- **WHAT YOU HAVE TO DO**: Print exactly the lines that run from the first line of the material to the line containing "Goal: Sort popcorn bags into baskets", both ends included, and skip the pictures.

- **INPUT DATA**:
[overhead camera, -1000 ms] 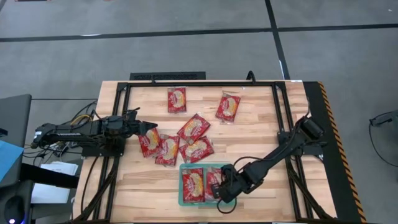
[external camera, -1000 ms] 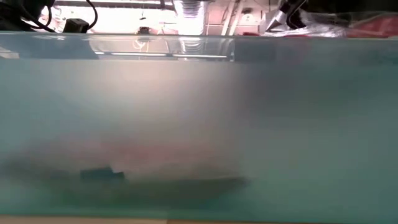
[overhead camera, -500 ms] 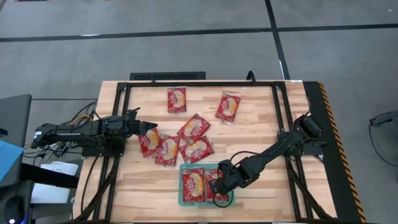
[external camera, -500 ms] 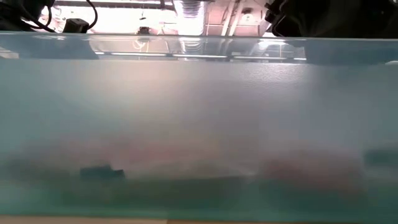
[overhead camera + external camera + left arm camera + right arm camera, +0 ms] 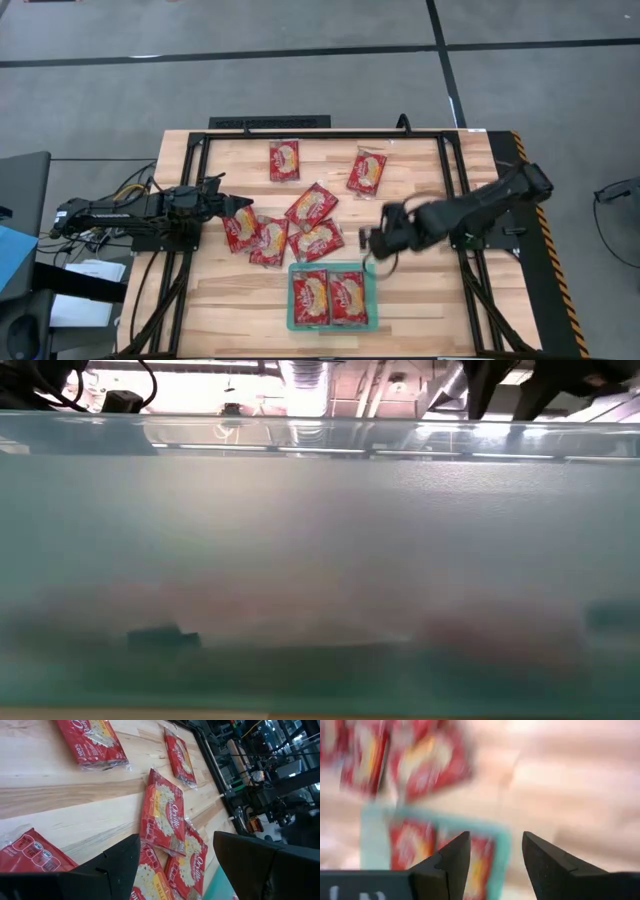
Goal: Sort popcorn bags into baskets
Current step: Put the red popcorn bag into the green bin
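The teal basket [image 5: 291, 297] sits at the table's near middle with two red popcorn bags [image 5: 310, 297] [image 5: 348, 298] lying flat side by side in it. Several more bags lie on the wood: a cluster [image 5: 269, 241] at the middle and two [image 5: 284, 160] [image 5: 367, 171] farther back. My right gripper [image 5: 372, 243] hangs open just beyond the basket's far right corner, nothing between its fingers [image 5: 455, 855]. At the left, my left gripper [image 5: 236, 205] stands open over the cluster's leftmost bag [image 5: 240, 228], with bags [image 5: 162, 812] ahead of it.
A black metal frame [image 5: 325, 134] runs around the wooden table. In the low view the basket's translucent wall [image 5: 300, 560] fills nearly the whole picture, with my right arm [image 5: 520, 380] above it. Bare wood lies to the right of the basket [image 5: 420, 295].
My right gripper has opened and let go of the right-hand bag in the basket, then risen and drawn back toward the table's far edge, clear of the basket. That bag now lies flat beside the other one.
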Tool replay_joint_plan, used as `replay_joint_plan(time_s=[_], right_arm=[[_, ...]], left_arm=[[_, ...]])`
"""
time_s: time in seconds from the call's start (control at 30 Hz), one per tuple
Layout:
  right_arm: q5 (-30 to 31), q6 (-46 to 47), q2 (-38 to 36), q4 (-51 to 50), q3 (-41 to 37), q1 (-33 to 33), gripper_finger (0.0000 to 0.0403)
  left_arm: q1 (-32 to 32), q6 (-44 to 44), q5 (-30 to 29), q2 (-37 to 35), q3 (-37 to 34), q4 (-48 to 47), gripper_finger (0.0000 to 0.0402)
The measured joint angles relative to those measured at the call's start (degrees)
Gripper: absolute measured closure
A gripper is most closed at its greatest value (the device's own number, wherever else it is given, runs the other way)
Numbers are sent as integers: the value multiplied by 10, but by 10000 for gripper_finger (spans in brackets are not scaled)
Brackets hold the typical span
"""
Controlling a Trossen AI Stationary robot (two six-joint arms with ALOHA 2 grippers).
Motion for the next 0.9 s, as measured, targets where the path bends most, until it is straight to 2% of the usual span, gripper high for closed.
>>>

- **SOLUTION TO THIS EXERCISE**:
[overhead camera, -1000 ms] 
[external camera, -1000 ms] 
[overhead camera, -500 ms] 
[external camera, -500 ms] 
[overhead camera + external camera + left arm camera + right arm camera, +0 ms] 
Goal: Sort popcorn bags into baskets

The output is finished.